Two of the boy’s relatives – a man and a woman – were arrested on murder charges, but the woman was released around 7pm Sunday evening.
“She was released after interrogations. The man remains in custody, suspected of murder, and a remand hearing will be held on Monday,” Ebbe Nyberg, duty officer at Västerbotten police force, told the TT news agency.
The police are keeping a tight lid on the circumstances of the event, which has been described as “a very tragic family drama”.
“Severe mental disorders are nearly always involved in this type of crime,” said criminologist Mikael Rying, of Mittuniversitetet, to TT.
A neighbour alerted the police, at around 8am on Sunday morning.
“Someone heard pleas for help, about calling the police, from an apartment,” said Dan Andersson, officer at the communications centre.
On arriving at the apartment, police officers found the severely wounded boy. He was taken to the hospital, but later died of his injuries.

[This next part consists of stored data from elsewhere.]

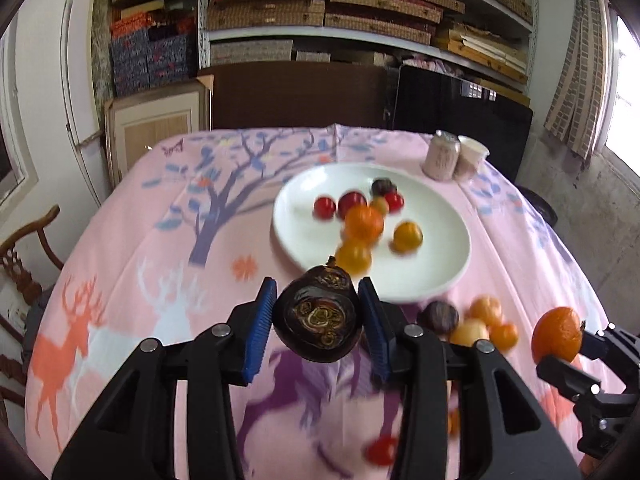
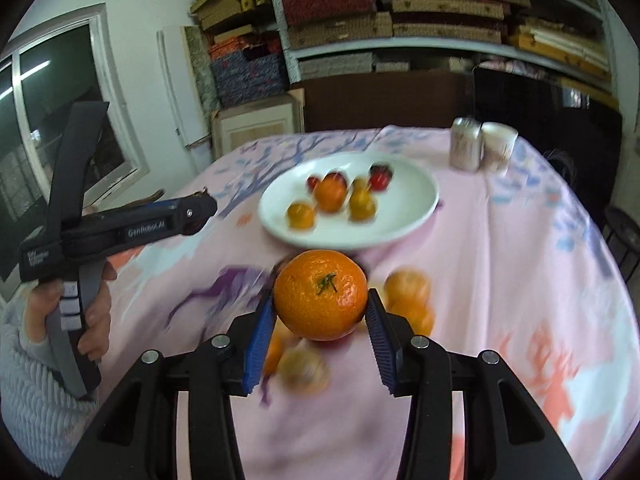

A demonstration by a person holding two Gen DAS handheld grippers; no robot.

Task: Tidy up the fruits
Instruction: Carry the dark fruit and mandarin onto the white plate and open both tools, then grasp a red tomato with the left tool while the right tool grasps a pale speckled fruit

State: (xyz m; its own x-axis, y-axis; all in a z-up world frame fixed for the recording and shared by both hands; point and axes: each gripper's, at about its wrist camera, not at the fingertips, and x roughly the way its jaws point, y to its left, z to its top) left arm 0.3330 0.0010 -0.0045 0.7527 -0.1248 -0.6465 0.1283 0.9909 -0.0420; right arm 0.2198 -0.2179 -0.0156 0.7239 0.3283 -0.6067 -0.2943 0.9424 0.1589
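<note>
"GenRobot.AI" marks the left gripper (image 2: 208, 204) — clamping a dark fruit (image 1: 318, 320); the right gripper (image 2: 320, 320) grips a mandarin (image 2: 320, 294), both short of the white plate (image 1: 440, 280).

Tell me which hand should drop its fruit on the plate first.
Probably the left. The left gripper holds the dark fruit right at the near rim of the white plate. The right gripper, holding the orange, looks a bit further back.

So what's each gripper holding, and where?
Left gripper: dark purple fruit, pads on its sides. Right gripper: orange, gripped across its middle.
</note>
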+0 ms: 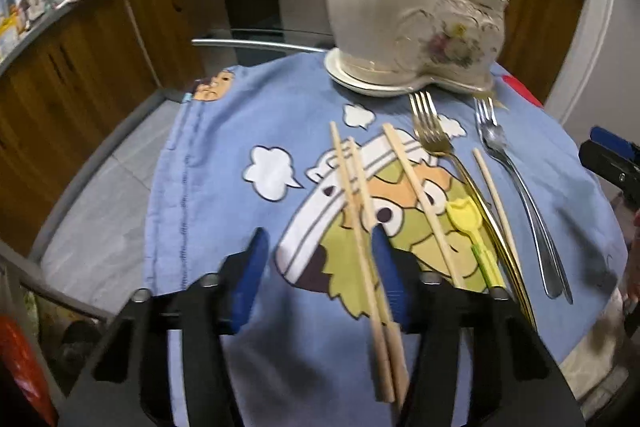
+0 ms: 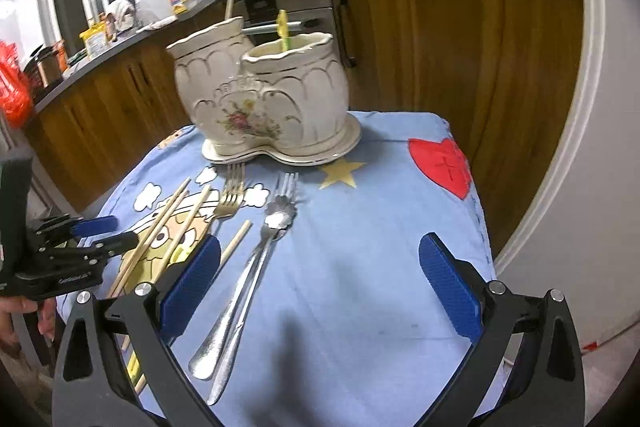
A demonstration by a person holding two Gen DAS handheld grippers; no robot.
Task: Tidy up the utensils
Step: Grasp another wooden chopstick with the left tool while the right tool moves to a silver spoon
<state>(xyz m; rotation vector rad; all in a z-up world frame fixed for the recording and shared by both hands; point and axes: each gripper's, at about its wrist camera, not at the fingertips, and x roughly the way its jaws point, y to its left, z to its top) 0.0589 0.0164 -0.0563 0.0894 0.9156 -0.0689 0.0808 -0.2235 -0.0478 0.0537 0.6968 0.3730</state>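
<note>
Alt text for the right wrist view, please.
The open right tool hovers over a blue cartoon cloth, with a silver fork and spoon between its fingers. Behind stands a cream double-pot holder; chopsticks and the left tool are at left.

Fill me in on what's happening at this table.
A person is sorting utensils into a white floral ceramic double-pot holder on a blue cartoon-print cloth. The left tongs hang open over a pair of wooden chopsticks; the right tongs are open and empty near a silver fork and spoon. A gold fork and a yellow plastic spoon lie loose; each pot already holds one utensil.
</note>
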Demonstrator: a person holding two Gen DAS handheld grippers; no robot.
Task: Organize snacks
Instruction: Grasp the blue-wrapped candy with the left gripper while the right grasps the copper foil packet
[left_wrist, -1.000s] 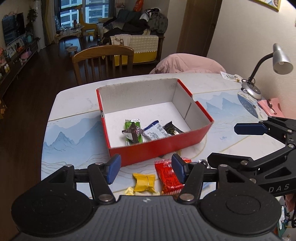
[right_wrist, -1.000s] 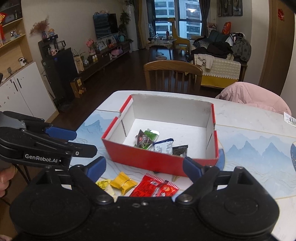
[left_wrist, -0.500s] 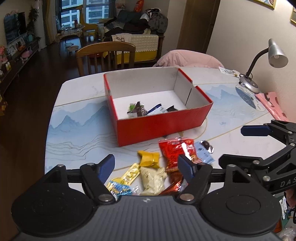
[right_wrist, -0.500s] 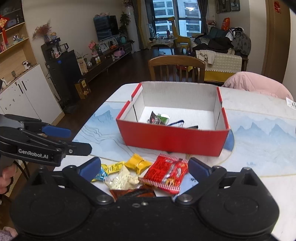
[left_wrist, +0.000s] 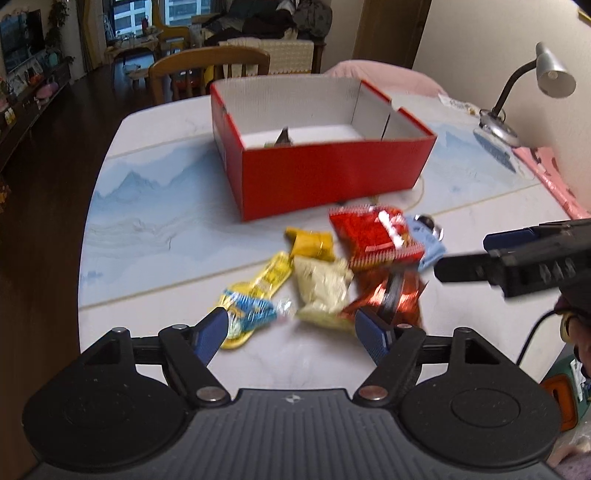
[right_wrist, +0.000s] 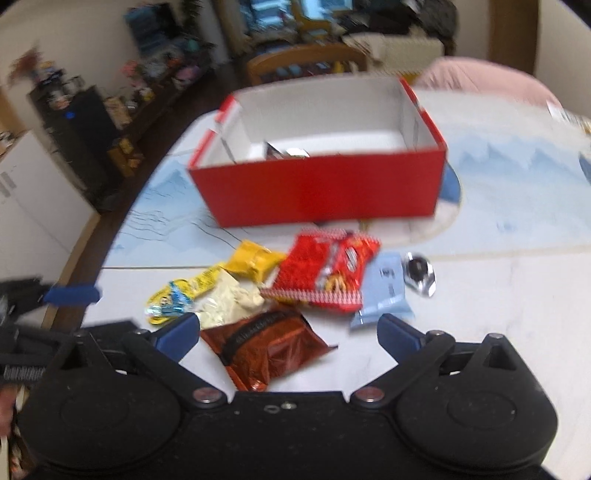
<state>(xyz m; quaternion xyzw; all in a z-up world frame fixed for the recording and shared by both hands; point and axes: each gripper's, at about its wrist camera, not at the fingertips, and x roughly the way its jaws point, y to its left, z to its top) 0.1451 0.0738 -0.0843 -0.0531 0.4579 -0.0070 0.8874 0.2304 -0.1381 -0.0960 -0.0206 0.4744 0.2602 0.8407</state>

According to criminologist Mikael Rying, an average of three children younger than 15 are subjected to deadly violence every year.
This figure has been more than halved since the 1990s, when 10-12 cases were reported per year. However, the figure can also vary greatly from year to year.
“When children are this badly hurt, one of the parents is the perpetrator in 80-90 percent of the cases. The crime is committed in their apartment, and the motive is rarely directed at the child. Instead, mental illness or custody cases can lie behind the violence,” said Rying.
The most common group of children to fall victim are the very young, around one-years-old.
“But the sort of case found in Umeå is thankfully very uncommon. Weapons are rarely involved in cases with young children,” said Rying.
The police have interviewed witnesses and neighbours in the area. The murder weapon has been found, and the apartment has been cordoned off.
A forensic investigation of the crime scene has also been carried out, and further investigations are ongoing on Monday.